(Jornal Vale Mais, 16 de abril de 2011.)
Há alguns anos, me deparei com um dilema educacional que me exigiu uma tomada de decisão. Estava lecionando História Regional para um curso técnico em Turismo e percebi que meus alunos precisavam de coisas muito mais práticas para seu cotidiano de trabalho. Eles reclamavam comigo que nem todos os turistas se encantavam com a História do Vale do Paraíba, mas se fascinavam com as histórias e curiosidades das cidades. Poderia ter dado continuidade ao que me foi proposto pedagogicamente, mas me inquietei com a necessidade deles. Comecei a coletar nos livros algumas pérolas para que os turistas fossem distraídos. A pesquisa me colocou diante de outro desafio: nem todas as cidades tinham livros sobre suas lendas, casos e curiosidades. Passei a coletar dados na internet, mas também não foi o suficiente.
Num final de semana, convidei minha família para irmos até algumas cidades do Vale Histórico. Fui direto para bibliotecas, mas ainda faltava, resolvi arregaçar as mangas e me entregar para outras fontes. Foi uma das melhores decisões que tomei na vida. A partir dali, foram inúmeras viagens pelo Vale do Paraíba, mais de trinta cidades visitadas, amigos feitos para toda uma vida. Passei por muitas praças, mercados municipais, casas de cultura, museus, igrejas, cemitérios, moradas de gente boa de prosa. Gente que guarda na memória as histórias que, talvez, nunca consigamos encontrar nos livros.
Essa viagem pelo Vale do Paraíba levou-me ao encontro com o Moço Bonito (Rio Paraíba do Sul) e todo um mundo misterioso que se esconde a cada vinte e cinco quilômetros.
Nunca mais deixei de caminhar pelo Vale, de visitar os mistérios das esquinas, das capelas, das alcovas chorosas das fazendas centenárias. Ainda percorro as comidas, as crendices, os santos, as senzalas, as farmácias, os empórios, as expressões e cantorias dessa gente que me acolheu de braços escancarados e com a mesa posta de café, bolo e doce-de-leite, como os de Dona Alcina de seu José Magalhães.
Devo ao Vale do Paraíba uma nova visão da vida, das pessoas; o aprendizado, que se constrói em mim, de valorização das manifestações culturais populares e de crescimento humano. Agradeço os momentos de descontraída e simples prosa, regadas com sabedoria, tristezas e alegrias, como é a passagem de cada um de nós por esta vida.
O livro ‘Mistérios do Vale’ nasceu para ser singelo, nesta segunda edição ampliada está mais amadurecido, mas não perde essa essência.
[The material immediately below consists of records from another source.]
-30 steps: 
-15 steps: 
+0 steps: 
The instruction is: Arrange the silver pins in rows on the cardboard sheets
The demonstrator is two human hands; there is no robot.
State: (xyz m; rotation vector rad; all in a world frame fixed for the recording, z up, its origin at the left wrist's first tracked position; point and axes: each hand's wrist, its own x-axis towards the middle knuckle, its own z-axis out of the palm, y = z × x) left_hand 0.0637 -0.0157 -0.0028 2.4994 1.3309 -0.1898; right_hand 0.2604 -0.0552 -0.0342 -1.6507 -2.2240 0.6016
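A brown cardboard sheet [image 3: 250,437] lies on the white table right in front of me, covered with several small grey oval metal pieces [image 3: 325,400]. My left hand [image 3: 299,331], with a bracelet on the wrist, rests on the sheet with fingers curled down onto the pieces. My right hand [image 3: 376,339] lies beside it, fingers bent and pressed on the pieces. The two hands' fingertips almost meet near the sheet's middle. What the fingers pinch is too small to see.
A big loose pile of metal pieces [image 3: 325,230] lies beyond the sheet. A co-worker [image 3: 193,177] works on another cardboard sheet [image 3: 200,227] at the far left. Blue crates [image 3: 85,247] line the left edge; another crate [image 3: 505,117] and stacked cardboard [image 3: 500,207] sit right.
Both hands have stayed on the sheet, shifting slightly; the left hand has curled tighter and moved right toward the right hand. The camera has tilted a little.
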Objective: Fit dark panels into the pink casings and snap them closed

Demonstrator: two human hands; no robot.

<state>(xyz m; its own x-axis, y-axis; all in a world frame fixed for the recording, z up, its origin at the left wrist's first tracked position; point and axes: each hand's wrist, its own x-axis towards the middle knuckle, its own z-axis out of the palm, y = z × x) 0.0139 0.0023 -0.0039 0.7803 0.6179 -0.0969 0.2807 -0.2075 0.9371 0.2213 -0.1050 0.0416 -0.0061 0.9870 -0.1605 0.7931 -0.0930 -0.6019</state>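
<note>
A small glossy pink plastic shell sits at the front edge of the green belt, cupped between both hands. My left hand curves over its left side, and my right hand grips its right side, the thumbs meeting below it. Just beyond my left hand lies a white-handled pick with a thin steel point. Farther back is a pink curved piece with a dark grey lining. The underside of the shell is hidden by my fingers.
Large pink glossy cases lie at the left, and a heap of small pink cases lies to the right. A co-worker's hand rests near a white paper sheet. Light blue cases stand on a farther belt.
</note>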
São páginas para serem curtidas em família, com os amigos, sem pretensão nenhuma a não ser fazer o tempo passar lívido, bem gostoso como tarde de chuva fina em que nos servem café quente.
Sônia Gabriel
Um comentário:
Sônia, muito legal o relato da tua trajetória "garimpando" histórias e lendas diretamente na fonte! Depois que meu trabalho de pintura tomou o rumo das artes naif's, tenho sentido a necessidade de fazer o mesmo, mas no meu caso, garimpar imagens para referência! Obrigada por partilhar tudo isso conosco!